[dpdk-stable] patch 'mem: improve segment list preallocation' has been queued to stable release 18.08.1
Burakov, Anatoly
anatoly.burakov at intel.com
Mon Nov 26 12:16:11 CET 2018
Hi Kevin,
FYI
http://patches.dpdk.org/patch/48338/
Thanks,
Anatoly
> -----Original Message-----
> From: Kevin Traynor [mailto:ktraynor at redhat.com]

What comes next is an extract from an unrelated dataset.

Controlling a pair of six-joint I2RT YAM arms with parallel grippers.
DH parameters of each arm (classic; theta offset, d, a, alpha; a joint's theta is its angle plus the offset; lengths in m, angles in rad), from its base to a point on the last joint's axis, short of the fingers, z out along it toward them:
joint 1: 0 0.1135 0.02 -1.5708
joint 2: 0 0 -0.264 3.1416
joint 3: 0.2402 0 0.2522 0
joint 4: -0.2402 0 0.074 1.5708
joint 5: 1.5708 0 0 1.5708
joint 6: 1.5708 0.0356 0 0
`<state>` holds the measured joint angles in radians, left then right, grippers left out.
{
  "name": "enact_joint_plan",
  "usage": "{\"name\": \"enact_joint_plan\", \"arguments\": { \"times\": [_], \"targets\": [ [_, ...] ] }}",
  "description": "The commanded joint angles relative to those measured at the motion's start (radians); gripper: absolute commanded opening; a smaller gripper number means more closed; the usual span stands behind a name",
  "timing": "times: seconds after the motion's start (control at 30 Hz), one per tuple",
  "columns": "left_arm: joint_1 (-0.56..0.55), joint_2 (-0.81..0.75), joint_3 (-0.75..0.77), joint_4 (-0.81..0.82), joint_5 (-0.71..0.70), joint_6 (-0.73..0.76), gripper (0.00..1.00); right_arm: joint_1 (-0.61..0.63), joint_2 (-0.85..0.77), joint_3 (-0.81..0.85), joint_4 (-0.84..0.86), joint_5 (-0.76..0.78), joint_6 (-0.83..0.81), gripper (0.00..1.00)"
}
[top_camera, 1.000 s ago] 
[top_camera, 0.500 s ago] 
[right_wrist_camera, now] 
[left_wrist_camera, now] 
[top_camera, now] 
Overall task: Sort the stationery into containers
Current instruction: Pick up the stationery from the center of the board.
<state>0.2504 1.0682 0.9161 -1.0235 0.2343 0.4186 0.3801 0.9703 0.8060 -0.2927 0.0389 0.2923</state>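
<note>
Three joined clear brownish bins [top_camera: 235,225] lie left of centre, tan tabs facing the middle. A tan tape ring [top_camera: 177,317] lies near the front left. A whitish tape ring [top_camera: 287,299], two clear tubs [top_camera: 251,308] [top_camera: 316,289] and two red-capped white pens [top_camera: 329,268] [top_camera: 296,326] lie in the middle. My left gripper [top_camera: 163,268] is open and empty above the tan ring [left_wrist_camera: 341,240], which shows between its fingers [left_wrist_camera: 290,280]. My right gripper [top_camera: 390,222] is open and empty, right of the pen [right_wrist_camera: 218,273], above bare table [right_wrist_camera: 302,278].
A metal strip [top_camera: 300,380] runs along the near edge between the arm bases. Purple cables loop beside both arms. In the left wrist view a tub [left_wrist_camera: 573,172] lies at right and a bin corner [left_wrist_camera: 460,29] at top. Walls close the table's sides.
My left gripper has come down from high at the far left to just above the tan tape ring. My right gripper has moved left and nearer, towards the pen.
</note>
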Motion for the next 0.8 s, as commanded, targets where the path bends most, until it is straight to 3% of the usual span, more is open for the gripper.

> Sent: Thursday, November 22, 2018 4:49 PM
> To: Burakov, Anatoly <anatoly.burakov at intel.com>
> Cc: dpdk stable <stable at dpdk.org>
> Subject: patch 'mem: improve segment list preallocation' has been queued
> to stable release 18.08.1
>
> Hi,
>
> FYI, your patch has been queued to stable release 18.08.1
>
> Note it hasn't been pushed to http://dpdk.org/browse/dpdk-stable yet.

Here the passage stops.